Once a new package has been downloaded, we go through the normal ServiceWorker update cycle. I.e. Gecko fire both "install" and "activate" events on the ServiceWorker. This will happen any time that a package is updated, even if the contents of the ServiceWorker script hasn't changed.

Gecko need to still serve the previous package content until the "activate" event for the new ServiceWorker version fires. I.e. until the new version has been installed, the old version of the package needs to be served for any network requests.

Issue: How do we enable the newly installing serviceworker to load content from the new package version, even though the previous package version is the one pinned in the cache.

Issue: Does CSP allow putting limits on where serviceworkers can be loaded from? We need to restrict ServiceWorkers scopes as well as script-urls to be from inside the package.


Origins and cookie jars

The biggest change here is that we should stop always using different cookie jars for different apps. In particular normal unsigned content should always use the same cookie jar no matter which app it belongs to.

However signed packages will get their own cookie jars. So a signed package will not share cookies, IndexedDB data, etc with unsigned content from the same domain. It will also not share data with other signed packages from the same domain. This is to ensure that unsigned content from the same domain can't read for example sensitive data that the signed content has cached in IndexedDB.

Issue: Do requests from a signed package to unsigned content use the package's cookie jar? Or the normal cookie jar. I.e. if a signed package does an XHR request to a normal website, does that use the website's cookies?

Issue: Figure out how to give signed content its own cookie jar. One potential solution here is to remove our close tie between cookie jar and appid. Another possible solution would be to make the various APIs use the full package path instead of the domain as key.

However when we are loading the package itself, we don't use the cookie jar of the signed app. Instead we use the cookie jar of the unsigned content for the origin which the package lives un. We have to do it this way since when we fetch a signed package the first time, we don't know that the package is signed, and so we use the normal cookie jar for that domain.

Issue: What happens if unsigned content does an XHR request to a URL inside a signed package. There doesn't seem to be any security issues involved in allowing that.

Issue: Does this mean that the *cookies* used for signed content is the same as the cookies used for unsigned content? I.e. that only IDB/localStorage/permissions are separate for signed content. That seems to be the case if network requests to normal websites from signed content uses the normal cookie jar. What does document.cookies return? Should we make it return null?

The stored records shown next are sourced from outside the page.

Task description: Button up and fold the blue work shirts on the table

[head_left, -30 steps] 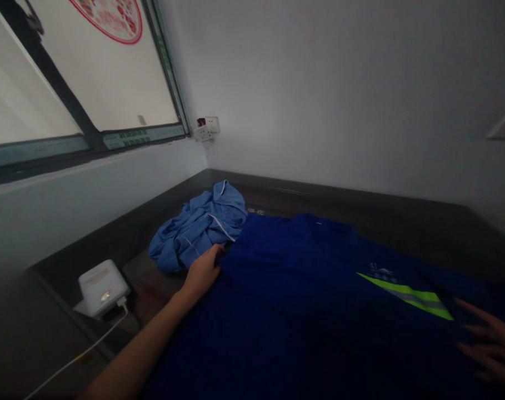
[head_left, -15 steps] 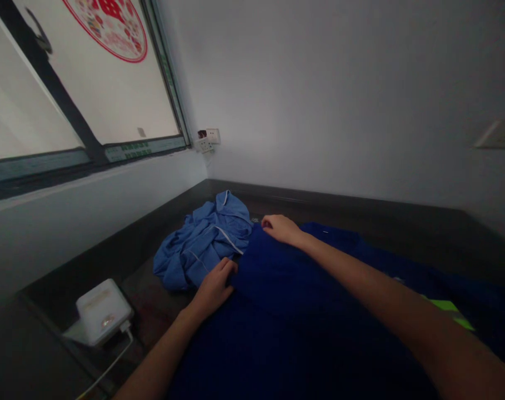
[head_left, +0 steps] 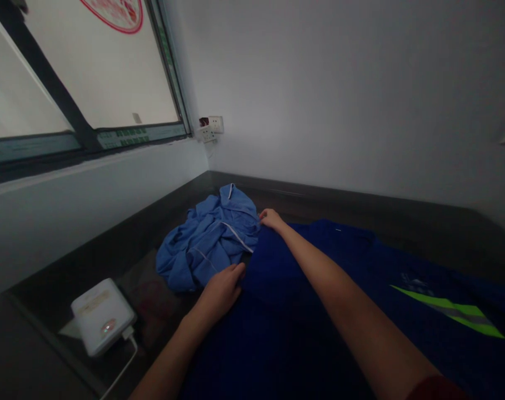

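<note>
A dark blue work jacket (head_left: 352,261) lies spread over the dark surface, with a yellow-green and grey reflective stripe and a small print on its right part. My left hand (head_left: 223,289) is closed on the left edge of the jacket, its fingertips pinching the cloth. Farther back, my right hand (head_left: 272,219) pinches the jacket's far left corner between thumb and fingers. Just left of both hands sits a crumpled lighter blue garment (head_left: 206,239) with white piping. The near part of the jacket is too dark to show its folds.
A white box-shaped device (head_left: 103,316) with a plugged-in white cable (head_left: 123,369) rests at the left front. Dark edging (head_left: 360,203) runs along the wall. Wall sockets (head_left: 213,126) and a window (head_left: 123,72) are at the back left.
My right hand has shifted slightly left and back with the jacket corner. More of the reflective stripe and print shows on the right. The camera view has also shifted a little.
</note>
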The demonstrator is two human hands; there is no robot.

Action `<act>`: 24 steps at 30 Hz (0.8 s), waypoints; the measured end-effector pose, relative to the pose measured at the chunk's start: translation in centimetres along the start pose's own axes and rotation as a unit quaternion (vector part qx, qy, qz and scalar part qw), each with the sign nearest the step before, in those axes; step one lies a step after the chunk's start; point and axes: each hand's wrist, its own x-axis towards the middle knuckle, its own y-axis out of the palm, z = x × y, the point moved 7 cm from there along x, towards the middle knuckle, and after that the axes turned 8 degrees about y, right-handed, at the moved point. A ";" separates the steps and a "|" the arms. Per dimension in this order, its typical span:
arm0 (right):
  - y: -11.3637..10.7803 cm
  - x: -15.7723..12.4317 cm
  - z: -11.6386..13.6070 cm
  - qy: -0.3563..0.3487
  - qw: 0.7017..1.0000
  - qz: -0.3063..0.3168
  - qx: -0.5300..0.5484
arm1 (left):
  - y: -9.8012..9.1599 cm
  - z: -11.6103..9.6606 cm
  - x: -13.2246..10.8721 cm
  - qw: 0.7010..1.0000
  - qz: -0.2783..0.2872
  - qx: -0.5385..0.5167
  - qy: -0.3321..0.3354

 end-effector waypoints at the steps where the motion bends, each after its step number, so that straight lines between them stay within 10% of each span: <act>1: 0.1 0.1 -0.3 0.004 1.000 -0.004 0.009 | 0.1 -0.1 -0.1 1.000 0.015 0.006 -0.002; 19: -1.8 -3.0 -1.1 -0.002 0.997 -0.076 -0.012 | -0.9 -0.6 -0.8 0.998 -0.014 0.067 -0.011; 24: -1.4 -4.2 -0.9 -0.011 0.995 -0.084 -0.048 | 0.0 -1.0 -0.8 0.998 0.052 0.045 -0.001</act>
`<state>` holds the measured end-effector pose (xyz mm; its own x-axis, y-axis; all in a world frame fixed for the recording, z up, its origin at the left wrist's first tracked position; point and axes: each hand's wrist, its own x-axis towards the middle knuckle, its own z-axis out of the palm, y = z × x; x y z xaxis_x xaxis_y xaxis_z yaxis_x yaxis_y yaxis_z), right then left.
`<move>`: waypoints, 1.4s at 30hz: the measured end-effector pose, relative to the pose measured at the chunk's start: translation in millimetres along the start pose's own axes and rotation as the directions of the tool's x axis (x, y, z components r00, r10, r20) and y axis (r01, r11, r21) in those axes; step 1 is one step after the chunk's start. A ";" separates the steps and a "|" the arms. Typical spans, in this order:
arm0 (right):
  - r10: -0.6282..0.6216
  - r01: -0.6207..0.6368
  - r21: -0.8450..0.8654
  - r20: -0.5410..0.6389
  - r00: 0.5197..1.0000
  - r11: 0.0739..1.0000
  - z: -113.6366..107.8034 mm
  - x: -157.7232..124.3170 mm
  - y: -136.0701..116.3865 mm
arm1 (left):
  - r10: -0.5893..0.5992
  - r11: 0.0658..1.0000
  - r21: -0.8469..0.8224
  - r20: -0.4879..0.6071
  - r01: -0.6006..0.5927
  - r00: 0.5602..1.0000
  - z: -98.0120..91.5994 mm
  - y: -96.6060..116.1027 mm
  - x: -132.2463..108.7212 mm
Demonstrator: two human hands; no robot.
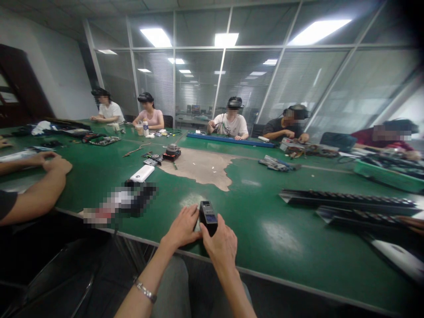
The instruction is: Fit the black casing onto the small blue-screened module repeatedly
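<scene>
A small black box-shaped device (208, 216) with a blue patch and small sockets or buttons on its top face stands upright near the table's front edge. My right hand (221, 238) grips it from the right, thumb on the near side and fingers along the far right side. Against or just beside its left side, my left hand (183, 225) lies palm down on the green table (255, 247), fingers stretched out. Whether its fingertips touch the box is hard to make out. What kind of device this is, I cannot tell.
A white power bank (142, 173) lies left of centre, near a blurred-out item. Black metal rails (347, 198) and a green basket (387, 174) are at right. A neighbour's arms (49, 176) rest at left. Several people sit across the table.
</scene>
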<state>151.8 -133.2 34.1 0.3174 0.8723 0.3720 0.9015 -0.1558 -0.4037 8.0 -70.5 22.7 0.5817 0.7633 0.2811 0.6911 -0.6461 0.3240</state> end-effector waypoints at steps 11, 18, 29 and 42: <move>0.017 -0.017 0.009 -0.002 1.000 1.000 -0.8 8.1 -1.4 | 0.006 1.000 0.028 -0.015 -0.006 1.000 2.6 -0.7 0.2; 0.009 -0.006 0.078 -0.038 0.999 0.997 -6.1 11.6 -5.6 | 0.018 0.998 0.062 -0.003 -0.017 1.000 3.4 -1.5 2.1; 0.097 -0.075 0.129 -0.175 0.980 0.989 -33.5 39.7 28.0 | -0.014 0.998 0.055 0.007 0.014 1.000 0.9 -0.1 1.0; 0.089 -0.101 -0.049 -0.198 0.976 0.994 -6.5 23.6 85.9 | -0.001 0.997 0.073 0.012 0.000 1.000 4.7 -1.1 1.6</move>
<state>238.7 -129.1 13.6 0.4483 0.7461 0.4923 0.8784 -0.2655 -0.3974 10.2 -68.5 18.5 0.5864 0.7637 0.2700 0.7203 -0.6441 0.2576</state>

Issue: One potential solution here is to do security checks in the parent only to protect the storage data and permissions of the signed content. And make sure to flag the principals used for documents loaded from signed packages as belonging to the appropriate package. But for anything related to network, just treat signed content like normal content belonging to the normal cookie jar.

Issue: Would it be simpler to make signed content use an entirely separate cookie jar. Including for XHR requests and <iframe>s to content outside of the signed package? That might allow us to use a more generic cookie jar feature.

Signed content must never be considered same-origin with unsigned content, or content from another signed package. This is to ensure that unsigned content from the same https domain can't open the signed content in an <iframe> and then reach in to the opened page and use its privileges.

The mechanism which is used to ensure that signed packages get a unique cookie jar should also be used to make sure that principals from signed an unsigned pages are never considered same-origin.

Issue: Figure out exactly what field to use to indicate which signed package a principal belongs to.